Links between indoor air pollution and illness

Epidemiological studies in developing countries have linked exposure to indoor air pollution from dirty fuels with at least four major categories of illness: acute respiratory infections (ARI) in children; chronic obstructive lung diseases such as asthma and chronic bronchitis; lung cancer; and stillbirths and other problems at birth. Of these, ARI appears to have the greatest health impact in terms of the number of people affected and the time lost due to illness, especially in children younger than age 5.

Studies in a number of different countries and settings have examined the link between exposure to smoke from cookstoves with the development of ARI in children. In South Africa, investigators found that Zulu children living in homes with woodstoves were almost five times more likely to develop a respiratory infection severe enough to require hospitalization (261). In Nepal, researchers observed a significant relationship between the number of hours spent near the fire and the incidence of moderate and severe cases among 2-year-olds (262). Likewise, a recent study in the Gambia found that children carried on their mother’s backs as they cooked over smoky cookstoves contracted pneumococcal infections one of the most serious kinds of respiratory infections at a rate 2.5 times higher than nonexposed children (263).

Many respiratory infections in the developing world result in death, and evidence shows that exposure to cookstove smoke may contribute to higher mortality rates. For example, a study in Tanzania found that children younger than 5 years of age who died of ARI were 2.8 times more likely to have been sleeping in a room with an open cookstove than healthy children (264). Overall, studies indicate that exposure to wood smoke from cook fires in poorly ventilated conditions may increase the risk of a young child contracting a serious respiratory infection from two to six times.
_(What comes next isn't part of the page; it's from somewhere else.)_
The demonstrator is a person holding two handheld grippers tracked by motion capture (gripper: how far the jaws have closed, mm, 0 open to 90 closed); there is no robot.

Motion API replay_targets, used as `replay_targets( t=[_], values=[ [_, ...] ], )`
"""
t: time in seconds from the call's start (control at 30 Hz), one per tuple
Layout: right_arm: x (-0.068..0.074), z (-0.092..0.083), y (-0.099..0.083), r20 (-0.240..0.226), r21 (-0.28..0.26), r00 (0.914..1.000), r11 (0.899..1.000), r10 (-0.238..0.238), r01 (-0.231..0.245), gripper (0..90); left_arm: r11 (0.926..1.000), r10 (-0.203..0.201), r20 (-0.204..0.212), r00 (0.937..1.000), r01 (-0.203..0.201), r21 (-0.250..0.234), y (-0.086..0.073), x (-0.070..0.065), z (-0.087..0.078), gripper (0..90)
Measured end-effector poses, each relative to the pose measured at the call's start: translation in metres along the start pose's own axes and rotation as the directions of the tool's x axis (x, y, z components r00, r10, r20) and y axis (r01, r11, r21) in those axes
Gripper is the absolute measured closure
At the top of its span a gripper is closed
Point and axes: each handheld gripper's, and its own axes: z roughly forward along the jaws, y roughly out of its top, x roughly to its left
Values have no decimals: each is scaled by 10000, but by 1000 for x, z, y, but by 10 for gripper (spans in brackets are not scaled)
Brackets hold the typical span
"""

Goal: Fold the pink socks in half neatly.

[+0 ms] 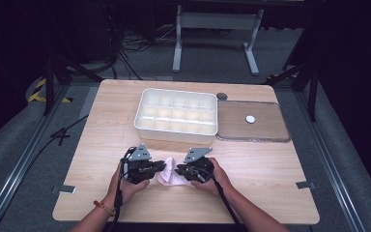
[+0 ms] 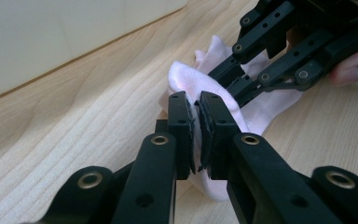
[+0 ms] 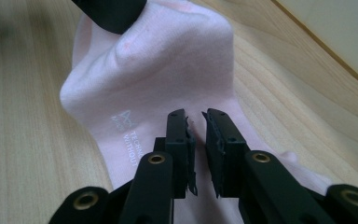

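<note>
Nearest the person, on the front part of the wooden worktop (image 1: 261,183), lay a pale pink sock (image 1: 170,175), soft and limp, bunched between the two tools. The left tongs (image 1: 162,166) were closed on a fold of it: in the left gripper view the two pads (image 2: 182,135) stood pressed together with a thin edge of pink fabric pinched between them. The right tongs (image 1: 178,170) met the sock from the other side; in the right gripper view their jaws stood a narrow gap apart over the cloth, and whether any fabric was caught in that gap could not be told.

The sock looked light and wholly without stiffness, so it would likely sag and drape wherever it was not held, and a thin knit could slip from a shallow pinch. A fold or the doubled cuff edge seemed the surest place to take hold.

The right gripper view showed small white printed lettering (image 3: 129,135) on the sock, which the high view was too coarse to give. The left gripper view showed the pinch itself.

Farther back, the high view showed a white divided tray (image 1: 176,116) with empty compartments, and just beside it, to the right, a flat clear lid (image 1: 265,130) with a small white disc (image 1: 250,119) on it.
</note>
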Motion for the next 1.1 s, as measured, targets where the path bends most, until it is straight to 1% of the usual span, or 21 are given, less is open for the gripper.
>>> replay_targets(
  t=[0.03, 0.1, 0.13, 0.17, 0.23, 0.27, 0.3, 0.33, 0.37, 0.43, 0.47, 0.53, 0.57, 0.6, 0.7, 0.73, 0.8, 0.87, 1.0, 1.03, 1.1],
  values=[
    [0, 0, 0, 20, -22, 10000, 10000, -3, 3, 796, 9999, 109, 8, 9999, -109, 98, 2, 1, 0, 837],
    [1, 1, 0, 31, -49, 10000, 10000, -23, 23, 773, 9998, 51, 8, 10000, -51, 181, 3, 2, 0, 837],
    [2, 0, 0, 27, -42, 10000, 10000, -12, 13, 726, 9997, -15, -27, 10000, 16, 260, 3, 3, -1, 838],
    [3, -3, 0, 111, -71, 9999, 10000, -65, 66, 735, 9996, -62, -4, 10000, 62, 280, 3, 4, -1, 838],
    [1, -20, 0, 183, -433, 9997, 9989, -172, 180, 767, 9996, 27, -140, 9999, -23, 285, 2, 4, -3, 838],
    [1, -20, 0, 183, -433, 9997, 9989, -172, 180, 767, 9996, 27, -140, 9999, -23, 285, 2, 4, -3, 838],
    [-6, -43, 0, 452, -636, 9988, 9978, -165, 194, 776, 9995, 150, -121, 9998, -147, 277, 1, 2, -3, 838],
    [-6, -43, 0, 452, -636, 9988, 9978, -165, 194, 776, 9995, 150, -121, 9998, -147, 277, 1, 2, -3, 838],
    [-14, -60, -8, 701, -599, 9975, 9982, 4, 38, 771, 9988, 285, -183, 9994, -277, 404, 3, 0, -3, 838],
    [-19, -72, -22, 950, -479, 9953, 9988, 179, -134, 767, 9989, 353, -118, 9993, -349, 328, 3, -1, -2, 838],
    [-21, -74, -29, 977, -368, 9946, 9989, 340, -305, 767, 9979, 509, -158, 9986, -502, 402, 5, -3, 0, 838],
    [-24, -74, -40, 1091, -115, 9929, 9989, 474, -464, 758, 9978, 506, -199, 9985, -496, 445, 7, -4, 1, 838],
    [-24, -74, -40, 1091, -115, 9929, 9989, 474, -464, 758, 9979, 486, -229, 9986, -476, 431, 8, -6, 2, 838],
    [-25, -72, -44, 1067, -86, 9930, 9987, 513, -506, 738, 9956, 795, -298, 9964, -779, 512, 11, -9, 4, 838],
    [-26, -71, -42, 1090, -247, 9928, 9986, 495, -471, 720, 9950, 857, -244, 9960, -843, 528, 14, -11, 6, 838],
    [-27, -69, -39, 1050, -441, 9929, 9977, 564, -520, 717, 9943, 927, -239, 9954, -913, 554, 17, -12, 7, 837],
    [-26, -67, -37, 1010, -479, 9933, 9975, 556, -510, 717, 9941, 946, -224, 9953, -932, 559, 19, -11, 8, 837],
    [-26, -61, -35, 1067, -297, 9936, 9990, 378, -348, 721, 9920, 1108, -172, 9937, -1095, 627, 22, -12, 10, 837],
    [-31, -53, -36, 975, -113, 9936, 9984, 562, -554, 734, 9903, 1224, -30, 9925, -1219, 673, 27, -16, 15, 837],
    [-32, -51, -37, 947, -40, 9934, 9979, 646, -645, 735, 9914, 1169, 27, 9931, -1168, 598, 27, -18, 16, 837],
    [-34, -49, -37, 904, 1, 9941, 9982, 602, -605, 735, 9892, 1305, 74, 9914, -1307, 666, 31, -20, 19, 837]
  ],
)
Adults suffer the ill effects of severe indoor pollution as well. Several studies found strong links between chronic lung diseases in women and exposure to smoke from open cookstoves (265)(266). One recent Colombian study found women exposed to smoke during cooking were more than three times more likely to suffer chronic lung disease (267). Other studies suggest that this risk increases in response to the years of exposure to smoke. A study in Mexico showed that women who had been exposed to wood smoke for many years faced 75 times more risk of acquiring chronic lung disease than unexposed women about the level of risk that heavy cigarette smokers face (268). Lung cancer, too, is associated with high levels of smoke—especially coal smoke, which contains a plethora of carcinogenic compounds. Most studies of coal-smoke exposures have been conducted in China, where residential use of coal is still common (269). More than 20 studies suggest that urban women who use coal for cooking and heating over many years are subject to a risk of lung cancer two to six times higher than women who use gas. Rural coal-smoke exposures, which tend to be higher, seem to increase lung cancer risks by a factor of nine or more (270).

Exposure to high indoor smoke levels has also been linked with pregnancy-related problems like stillbirths and low birth weight. One study in western India found a 50-percent increase in stillbirths associated with the exposure of pregnant women to indoor smoke (271). Indoor air pollution most likely contributes to excess heart disease in developing countries as well. In developed countries, outdoor pollution at levels far below those found in smoky indoor environments has been linked with heart disease.

When it happens, the well-documented transition up the energy ladder from dirty to clean fuel will greatly reduce the threat from indoor air pollution in developing countries. The speed of this transition will depend on several factors, including energy prices, trends in personal income, and national policies targeting the indoor air problem. Continued low oil prices and strong government action promoting cleaner stoves and cleaner fuels such as kerosene or gas could result in a much faster transition, but these favorable conditions are far from assured. In fact, even though investments in cleaning up indoor air can be very cost-efficient in terms of health, nations have historically spent little on the indoor air problem.